Shamith c
Shamith c

Reputation: 3739

Convert .json to .csv in ruby

I want to convert .json file into .csv file using ruby. Pleases help me to do this.

Also propose any tool to achieve this.

Upvotes: 21

Views: 39738

Answers (7)

korCZis
korCZis

Reputation: 580

I think the easies way to convert the JSON to CSV in ruby is using json2csv ruby gem.

PS: I may be biased as I am author of this.

json2csv github repo

Running the command

json2csv convert data/sample.json

Input File

In this particular case it will convert following json:

cat data/sample.json

{
    "12345": {
        "Firstname": "Joe",
        "Lastname": "Doe",
        "Address": {
            "Street": "#2140 Taylor Street, 94133",
            "City": "San Francisco",
            "Details": {
                "note": "Pool available"
            }
        }
    },

    "45678": {
        "Firstname": "Jack",
        "Lastname": "Plumber",
        "Address": {
            "Street": "#111 Sutter St, 94104",
            "City": "San Francisco",
            "Details": {
                "note": "Korean Deli near to main entrance"
            }
        }
    }
}

Output

cat data/sample.json.csv

id,Firstname,Lastname,Address.Street,Address.City,Address.Details.note
12345,Joe,Doe,"#2140 Taylor Street, 94133",San Francisco,Pool available
45678,Jack,Plumber,"#111 Sutter St, 94104",San Francisco,Korean Deli near to main entrance

Upvotes: 5

Ishwaryaa Balaji
Ishwaryaa Balaji

Reputation: 1

This is handle headers & nested json.

require 'csv'
require 'json'

@headers = []
file = File.open('file.json')
JSON.parse(file.read).each do |h|
  h.keys.each do |key|
    @headers << key
  end
end

uniq_headers = @headers.uniq
file = File.open('file.json')
finalrow = []

JSON.parse(file.read).each do |h|
  final = {}
  @headers.each do |key2|
    final[key2] = h[key2]
  end

  finalrow << final
end

CSV.open('output.csv' , 'w') do |csv|
  csv << uniq_headers
  finalrow.each do |deal|
    csv << deal.values
  end
end

Upvotes: 0

Sculper
Sculper

Reputation: 755

Edit:

This functionality described below is now available as a gem. After installing with gem install json_converter, the following snippet can be used to generate a CSV from a valid JSON string or object:

require 'json_converter'
json_converter= JsonConverter.new

# Assume json is a valid JSON string or object
csv = json_converter.generate_csv json

Original Answer:

If your JSON data is relatively simple (no nesting or arrays), Alex's answer is probably the cleanest way of handling this problem.

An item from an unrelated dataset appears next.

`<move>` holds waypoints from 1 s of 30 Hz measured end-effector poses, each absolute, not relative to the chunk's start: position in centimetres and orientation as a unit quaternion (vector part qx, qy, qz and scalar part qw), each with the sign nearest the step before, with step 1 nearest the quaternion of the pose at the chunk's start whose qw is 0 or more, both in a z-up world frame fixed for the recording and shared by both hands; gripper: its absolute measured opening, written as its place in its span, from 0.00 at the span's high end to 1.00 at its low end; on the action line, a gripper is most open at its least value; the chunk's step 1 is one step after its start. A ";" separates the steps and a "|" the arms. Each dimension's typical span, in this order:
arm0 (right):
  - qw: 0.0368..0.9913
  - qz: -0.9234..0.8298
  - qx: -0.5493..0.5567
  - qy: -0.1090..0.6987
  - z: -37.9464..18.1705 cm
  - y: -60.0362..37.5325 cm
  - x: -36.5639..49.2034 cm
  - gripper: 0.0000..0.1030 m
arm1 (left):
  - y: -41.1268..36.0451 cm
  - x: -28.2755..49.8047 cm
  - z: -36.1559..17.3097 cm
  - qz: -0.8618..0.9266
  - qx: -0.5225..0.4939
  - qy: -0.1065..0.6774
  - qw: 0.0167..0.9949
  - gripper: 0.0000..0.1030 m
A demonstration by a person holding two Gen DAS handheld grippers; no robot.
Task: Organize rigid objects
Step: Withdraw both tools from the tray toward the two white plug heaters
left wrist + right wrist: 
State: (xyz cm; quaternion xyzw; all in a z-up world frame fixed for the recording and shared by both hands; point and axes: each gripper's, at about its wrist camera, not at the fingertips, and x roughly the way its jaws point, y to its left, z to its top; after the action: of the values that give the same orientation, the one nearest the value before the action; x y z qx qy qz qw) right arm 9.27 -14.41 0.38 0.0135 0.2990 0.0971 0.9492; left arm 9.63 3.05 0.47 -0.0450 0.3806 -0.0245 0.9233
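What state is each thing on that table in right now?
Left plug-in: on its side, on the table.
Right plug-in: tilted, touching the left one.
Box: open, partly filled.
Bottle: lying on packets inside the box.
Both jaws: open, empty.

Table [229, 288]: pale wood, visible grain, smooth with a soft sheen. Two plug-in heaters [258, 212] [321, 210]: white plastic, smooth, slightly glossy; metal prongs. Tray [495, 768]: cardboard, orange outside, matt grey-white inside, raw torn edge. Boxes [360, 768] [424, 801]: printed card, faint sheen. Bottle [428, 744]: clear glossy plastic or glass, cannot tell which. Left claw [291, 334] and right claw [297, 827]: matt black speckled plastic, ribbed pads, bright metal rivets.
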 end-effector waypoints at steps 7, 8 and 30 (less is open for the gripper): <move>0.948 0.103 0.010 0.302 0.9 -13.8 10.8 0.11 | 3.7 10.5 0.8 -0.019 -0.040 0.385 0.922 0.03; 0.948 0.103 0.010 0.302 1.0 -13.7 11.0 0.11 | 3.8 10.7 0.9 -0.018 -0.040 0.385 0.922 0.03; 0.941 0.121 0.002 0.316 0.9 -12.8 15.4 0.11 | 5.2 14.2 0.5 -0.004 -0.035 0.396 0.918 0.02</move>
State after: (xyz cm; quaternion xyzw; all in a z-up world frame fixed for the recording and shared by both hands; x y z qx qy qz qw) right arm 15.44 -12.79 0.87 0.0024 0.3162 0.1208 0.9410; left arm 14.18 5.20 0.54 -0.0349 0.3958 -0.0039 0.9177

However, if you do need to take arrays and nested objects into account, I've attempted to port a web version of such a converter to ruby. It can be found here. The methods that handle the actual restructuring of data are array_from and flatten.

The array_from method attempts to identify what a "row" of data looks like for a given dataset. It is not perfect, and you may want to tweak this part for different datasets.

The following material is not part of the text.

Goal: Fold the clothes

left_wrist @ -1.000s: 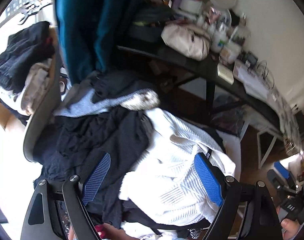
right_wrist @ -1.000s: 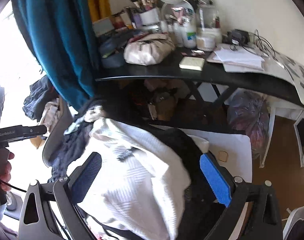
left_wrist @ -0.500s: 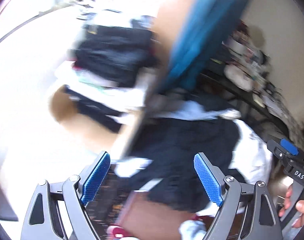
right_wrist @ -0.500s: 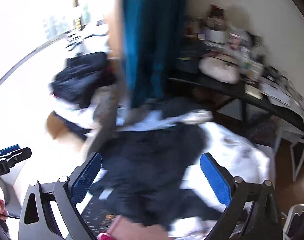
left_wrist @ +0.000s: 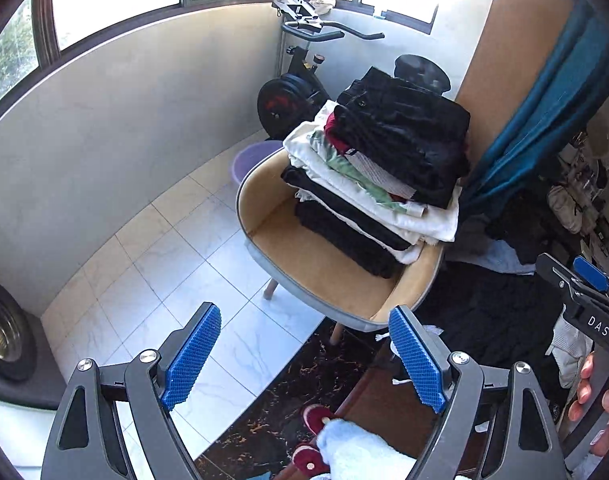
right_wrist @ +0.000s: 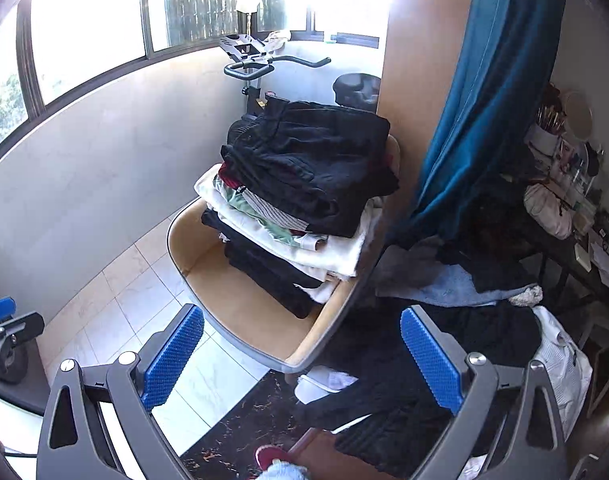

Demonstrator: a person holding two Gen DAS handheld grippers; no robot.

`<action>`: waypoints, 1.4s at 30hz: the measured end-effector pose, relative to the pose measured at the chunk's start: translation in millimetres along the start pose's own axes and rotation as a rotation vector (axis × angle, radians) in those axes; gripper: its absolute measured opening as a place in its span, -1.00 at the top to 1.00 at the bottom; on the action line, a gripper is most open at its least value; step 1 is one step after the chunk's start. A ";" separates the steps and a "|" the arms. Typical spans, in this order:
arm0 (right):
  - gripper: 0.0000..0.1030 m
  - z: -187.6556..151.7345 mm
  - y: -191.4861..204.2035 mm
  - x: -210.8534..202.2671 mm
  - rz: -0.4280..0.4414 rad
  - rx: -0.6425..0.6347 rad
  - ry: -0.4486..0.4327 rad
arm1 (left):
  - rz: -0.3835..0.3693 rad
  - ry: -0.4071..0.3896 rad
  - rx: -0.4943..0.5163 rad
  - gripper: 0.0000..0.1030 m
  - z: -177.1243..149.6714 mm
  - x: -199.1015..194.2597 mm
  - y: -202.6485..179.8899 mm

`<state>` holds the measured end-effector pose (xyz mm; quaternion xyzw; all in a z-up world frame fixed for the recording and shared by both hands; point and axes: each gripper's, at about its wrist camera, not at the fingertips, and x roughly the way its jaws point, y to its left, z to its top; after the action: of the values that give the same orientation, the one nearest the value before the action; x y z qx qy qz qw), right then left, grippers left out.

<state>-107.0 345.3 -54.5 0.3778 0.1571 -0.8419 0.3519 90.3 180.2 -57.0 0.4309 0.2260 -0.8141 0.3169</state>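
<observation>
Left gripper (left_wrist: 304, 354) gapes wide over white floor tiles (left_wrist: 208, 264), nothing held. Tan shell chair (left_wrist: 324, 268) carries the folded stack of dark and pale clothes (left_wrist: 384, 176). Right gripper (right_wrist: 302, 360), equally wide and empty, hovers above the loose black and white clothes heap (right_wrist: 464, 344).

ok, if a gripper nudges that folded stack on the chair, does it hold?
Probably not. The folded stack is tall and its layers overhang unevenly, so upper pieces would likely slide. The black top garment looks soft and would sag if lifted. The chair seat curves, which may encourage tipping.
</observation>
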 end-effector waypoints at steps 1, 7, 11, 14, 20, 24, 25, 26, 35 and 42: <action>-0.93 3.1 3.4 7.0 0.000 0.021 0.011 | 0.004 -0.004 0.007 -0.66 8.2 3.4 4.6; -0.93 38.6 12.1 45.7 -0.010 0.108 0.027 | -0.033 -0.059 0.084 -0.66 90.0 19.2 12.5; -0.93 72.2 12.0 61.3 -0.012 0.179 0.017 | -0.034 -0.055 0.141 -0.66 142.3 30.9 8.0; -0.93 97.8 10.5 70.7 -0.006 0.244 0.021 | -0.029 -0.079 0.176 -0.66 177.6 37.9 4.6; -0.93 143.0 16.7 76.3 -0.050 0.258 -0.025 | -0.068 -0.117 0.248 -0.66 227.9 55.5 -8.7; -0.93 151.8 30.0 72.0 -0.089 0.256 -0.033 | -0.050 -0.160 0.369 -0.66 241.4 67.7 -20.6; -0.93 152.7 34.2 71.6 -0.104 0.258 -0.035 | -0.066 -0.151 0.387 -0.66 244.7 73.0 -21.7; -0.93 152.8 38.4 72.4 -0.115 0.260 -0.032 | -0.089 -0.139 0.400 -0.66 248.1 78.7 -21.8; -0.93 151.0 100.9 84.5 -0.289 0.390 -0.010 | -0.227 0.010 0.513 -0.66 258.6 121.9 22.5; -0.93 120.8 163.0 85.2 -0.400 0.506 0.058 | -0.278 0.084 0.622 -0.66 254.7 137.8 56.4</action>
<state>-94.4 126.3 -37.5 0.4388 0.0240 -0.8956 0.0698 -70.8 -66.7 -44.7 0.5052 0.0361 -0.8610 0.0470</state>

# Attempt to identify what a "row" should look like
def array_from(json)
  queue, next_item = [], json
  while !next_item.nil?

    return next_item if next_item.is_a? Array

    if next_item.is_a? Hash
      next_item.each do |k, v|
        queue.push next_item[k]
      end
    end

    next_item = queue.shift
  end

  return [json]
end

The flatten method recursively iterates over the JSON object(s), and generates an object that represents headers and values. If an object is nested, the header for its column will be prefixed with its parent key(s), delimited by the / character.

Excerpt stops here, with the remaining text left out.